Gouverner, dit-il, c’est vieillir. Gouverner, c’est choisir. Il a su faire la différence entre une fonction de président qu’il assume pour le meilleur et le pire, qu’il dévolue à un groupe de fidèles, compétents, ambitieux mais toujours au service du hand… pas facile d’entrer dans son « cercle » d’intimes. Par instinct, par conviction, il a su sélectionner celles et ceux qui lui ressemblent un peu et qui n’ont jamais voulu mêler sans vergogne sport et politique… bien que lui et eux aient des idées bien ancrées.

En fait, c’est dans ses silences, qu’on l’entend le mieux. Le sport lui a donné le goût d’être lui-même et, comme beaucoup, une seconde famille. Il lui a aussi appris la haine, du convenu et de l’angoisse tenace des fins de matches où l’avenir de la Fédération est en jeu.  C’est en côtoyant les jeunes d’aujourd’hui parfois sans repère, souvent sans pitié, qu’il a appris le « monde » et pour lui, les mots comptent moins que les actes.

On connaît l’homme de la fédération, celui qui ne veut pas qu’on caricature le passé ni qu’on l’idéalise et qu’on s’insurge contre ceux qui pensent que le handball a commencé à vivre en 92 à Barcelone… C’est oublier les Nelson, Lacoux, Chastanier, Thomas, Gelé, le père Picard… ceux qui ont fait l’essentiel du travail, le plus obscur, vers la lumière et le succès. Il sait que si, actuellement, on entre dans « la galerie des Glaces », il n’oublie pas les « trous à rats » où le handball a été parqué de nombreuses années. On connaît moins l’autre, l’homme de Lascours, au pied du Garlaban, là même où Pagnol a écrit sa trilogie. On admire ses exploits fédéraux, on ignore ses parties de pétanque, son goût prononcé pour le Sociando-Malais, sa faiblesse pour l’OM, ses amitiés inaltérables pour ses proches et son attachement secret à ceux qui ont disparu : son frère Claude, les amis Atteinaud et Etché qui, avec le temps, ne s’effacent pas de sa mémoire.
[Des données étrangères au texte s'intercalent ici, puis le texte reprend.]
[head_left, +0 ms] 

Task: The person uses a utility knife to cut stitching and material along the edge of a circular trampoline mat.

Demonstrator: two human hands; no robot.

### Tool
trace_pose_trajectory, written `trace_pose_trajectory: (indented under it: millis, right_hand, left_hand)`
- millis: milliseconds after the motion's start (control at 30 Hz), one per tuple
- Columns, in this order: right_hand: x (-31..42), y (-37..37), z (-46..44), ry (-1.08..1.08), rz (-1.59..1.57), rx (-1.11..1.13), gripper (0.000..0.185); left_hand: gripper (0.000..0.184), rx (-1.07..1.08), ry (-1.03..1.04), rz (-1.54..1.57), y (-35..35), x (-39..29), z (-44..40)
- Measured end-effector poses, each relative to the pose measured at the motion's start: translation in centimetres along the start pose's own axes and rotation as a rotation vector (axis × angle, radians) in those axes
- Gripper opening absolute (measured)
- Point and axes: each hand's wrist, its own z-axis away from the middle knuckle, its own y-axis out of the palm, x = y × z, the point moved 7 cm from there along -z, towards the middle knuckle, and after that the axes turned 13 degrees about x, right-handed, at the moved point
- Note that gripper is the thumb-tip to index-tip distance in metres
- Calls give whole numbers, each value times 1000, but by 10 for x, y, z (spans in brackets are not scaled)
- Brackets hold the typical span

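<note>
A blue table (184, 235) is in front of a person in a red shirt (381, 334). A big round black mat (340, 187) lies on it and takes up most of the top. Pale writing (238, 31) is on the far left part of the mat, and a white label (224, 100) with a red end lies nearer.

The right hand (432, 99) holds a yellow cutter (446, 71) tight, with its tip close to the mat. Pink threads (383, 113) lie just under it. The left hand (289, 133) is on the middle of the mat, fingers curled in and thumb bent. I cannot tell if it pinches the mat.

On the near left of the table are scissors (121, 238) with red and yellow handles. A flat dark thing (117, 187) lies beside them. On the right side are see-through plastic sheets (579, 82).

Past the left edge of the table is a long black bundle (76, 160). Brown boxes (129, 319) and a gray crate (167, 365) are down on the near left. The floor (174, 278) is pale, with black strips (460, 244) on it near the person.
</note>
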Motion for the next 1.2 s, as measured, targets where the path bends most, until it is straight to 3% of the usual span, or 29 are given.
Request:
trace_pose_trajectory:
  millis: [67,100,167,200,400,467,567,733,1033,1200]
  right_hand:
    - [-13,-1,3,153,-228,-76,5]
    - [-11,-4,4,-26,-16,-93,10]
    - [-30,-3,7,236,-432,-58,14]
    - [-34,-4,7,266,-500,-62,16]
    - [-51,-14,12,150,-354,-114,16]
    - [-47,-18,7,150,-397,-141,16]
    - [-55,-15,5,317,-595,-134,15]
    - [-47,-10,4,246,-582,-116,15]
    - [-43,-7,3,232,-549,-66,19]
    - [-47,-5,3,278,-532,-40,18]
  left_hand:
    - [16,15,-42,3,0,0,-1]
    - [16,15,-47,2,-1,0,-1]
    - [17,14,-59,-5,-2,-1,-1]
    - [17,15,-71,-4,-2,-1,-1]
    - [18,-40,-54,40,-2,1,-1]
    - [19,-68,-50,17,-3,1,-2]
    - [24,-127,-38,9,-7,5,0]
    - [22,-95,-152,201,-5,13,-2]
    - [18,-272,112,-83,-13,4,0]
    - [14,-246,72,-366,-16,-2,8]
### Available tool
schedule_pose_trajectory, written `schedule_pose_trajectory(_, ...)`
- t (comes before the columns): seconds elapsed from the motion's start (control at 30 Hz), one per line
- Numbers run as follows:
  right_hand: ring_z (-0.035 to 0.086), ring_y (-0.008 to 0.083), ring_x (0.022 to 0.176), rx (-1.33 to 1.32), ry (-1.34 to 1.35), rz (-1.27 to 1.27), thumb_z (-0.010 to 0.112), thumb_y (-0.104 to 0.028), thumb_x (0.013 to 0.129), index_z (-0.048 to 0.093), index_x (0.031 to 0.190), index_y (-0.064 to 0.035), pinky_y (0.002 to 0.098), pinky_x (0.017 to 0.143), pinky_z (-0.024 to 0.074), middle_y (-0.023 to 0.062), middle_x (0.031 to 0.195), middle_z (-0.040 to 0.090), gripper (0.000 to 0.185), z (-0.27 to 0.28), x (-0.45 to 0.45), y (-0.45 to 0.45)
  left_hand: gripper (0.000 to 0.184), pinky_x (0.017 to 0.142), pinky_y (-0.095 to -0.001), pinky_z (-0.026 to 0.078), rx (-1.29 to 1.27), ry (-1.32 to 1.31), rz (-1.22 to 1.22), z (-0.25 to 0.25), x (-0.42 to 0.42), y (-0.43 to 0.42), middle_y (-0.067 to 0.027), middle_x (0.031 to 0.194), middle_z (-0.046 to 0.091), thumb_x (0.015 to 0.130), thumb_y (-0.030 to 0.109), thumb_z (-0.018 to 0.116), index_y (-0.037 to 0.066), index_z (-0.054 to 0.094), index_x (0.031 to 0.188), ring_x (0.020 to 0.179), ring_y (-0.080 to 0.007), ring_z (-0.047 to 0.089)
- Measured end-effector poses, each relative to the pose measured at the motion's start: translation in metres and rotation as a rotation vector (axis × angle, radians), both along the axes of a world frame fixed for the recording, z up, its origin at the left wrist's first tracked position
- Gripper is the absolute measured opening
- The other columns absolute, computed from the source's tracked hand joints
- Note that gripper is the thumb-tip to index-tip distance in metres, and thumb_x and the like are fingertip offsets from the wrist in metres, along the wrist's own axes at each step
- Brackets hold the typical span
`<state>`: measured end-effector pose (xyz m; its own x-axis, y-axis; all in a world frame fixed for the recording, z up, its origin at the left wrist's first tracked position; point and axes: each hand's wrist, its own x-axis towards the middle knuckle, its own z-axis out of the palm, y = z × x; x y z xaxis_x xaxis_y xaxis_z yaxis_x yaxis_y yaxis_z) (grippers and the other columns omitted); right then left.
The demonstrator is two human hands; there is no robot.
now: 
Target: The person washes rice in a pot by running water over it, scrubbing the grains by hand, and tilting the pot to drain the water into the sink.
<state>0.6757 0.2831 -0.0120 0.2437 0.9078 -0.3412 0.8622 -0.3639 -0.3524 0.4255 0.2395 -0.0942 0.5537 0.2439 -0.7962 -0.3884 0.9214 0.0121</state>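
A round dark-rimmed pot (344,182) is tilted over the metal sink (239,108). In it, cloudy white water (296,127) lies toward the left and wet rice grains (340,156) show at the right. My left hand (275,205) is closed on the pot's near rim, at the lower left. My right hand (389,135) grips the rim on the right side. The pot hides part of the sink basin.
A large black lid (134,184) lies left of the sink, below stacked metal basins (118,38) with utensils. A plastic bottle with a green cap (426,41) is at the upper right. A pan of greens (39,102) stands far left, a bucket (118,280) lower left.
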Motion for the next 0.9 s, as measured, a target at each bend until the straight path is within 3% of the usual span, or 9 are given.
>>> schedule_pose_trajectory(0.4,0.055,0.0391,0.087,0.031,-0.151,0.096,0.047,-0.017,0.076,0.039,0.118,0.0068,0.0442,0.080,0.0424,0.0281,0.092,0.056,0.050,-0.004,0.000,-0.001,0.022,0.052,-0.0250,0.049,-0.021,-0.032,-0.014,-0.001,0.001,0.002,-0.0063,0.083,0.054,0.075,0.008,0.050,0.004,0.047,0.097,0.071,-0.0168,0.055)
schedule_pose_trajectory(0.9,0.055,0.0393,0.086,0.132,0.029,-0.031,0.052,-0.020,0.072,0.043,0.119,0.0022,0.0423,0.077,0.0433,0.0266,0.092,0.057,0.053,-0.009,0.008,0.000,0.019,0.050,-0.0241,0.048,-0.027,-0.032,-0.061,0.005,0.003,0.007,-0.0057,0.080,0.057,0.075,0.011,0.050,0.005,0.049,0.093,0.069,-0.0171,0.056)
Il rêve quelquefois à un vol d’étourneaux dans le rectangle de la fenêtre d’un été provençal, avec à l’horizon rapproché, des collines couvertes de chênes verts, de thym sauvage au milieu des oliviers et des lavandes… en écoutant le vent chanter dans les cyprès tout proches. C’est pour demain. Il part avec le sentiment du devoir accompli en ayant tracé la partition sportive d’avenir, il a conçu et dicté la ligne mélodique, il ne reste plus qu’à mettre les notes dans le bon sens. Mais avant de quitter les affaires, il veut laisser la demeure propre, nette, claire et remettre les clefs à celles et ceux qui vont lui succéder en espérant qu’ils poursuivront le même chemin, ensoleillé et libre, fait de succès et de peines, de passions et d’exigences.

Qu’il nous permette de lui redire, aujourd’hui, notre fidèle gratitude et notre admiration pour le travail qu’il a accompli avec simplicité et silence. Nous allons nous séparer avec tristesse et nostalgie pour, chacun avec nos passions, nous installer dans une nouvelle vie, sans oublier jamais l’indicible affection qui nous unit et ces paroles de l’abbé Pierre, « le bonheur, c’est les autres, le bonheur, c’est le partage ».

Jean Férignac, pour tous les amis de la fédération.

André Amiel a été président de la FFHandball de 1996 à 2008.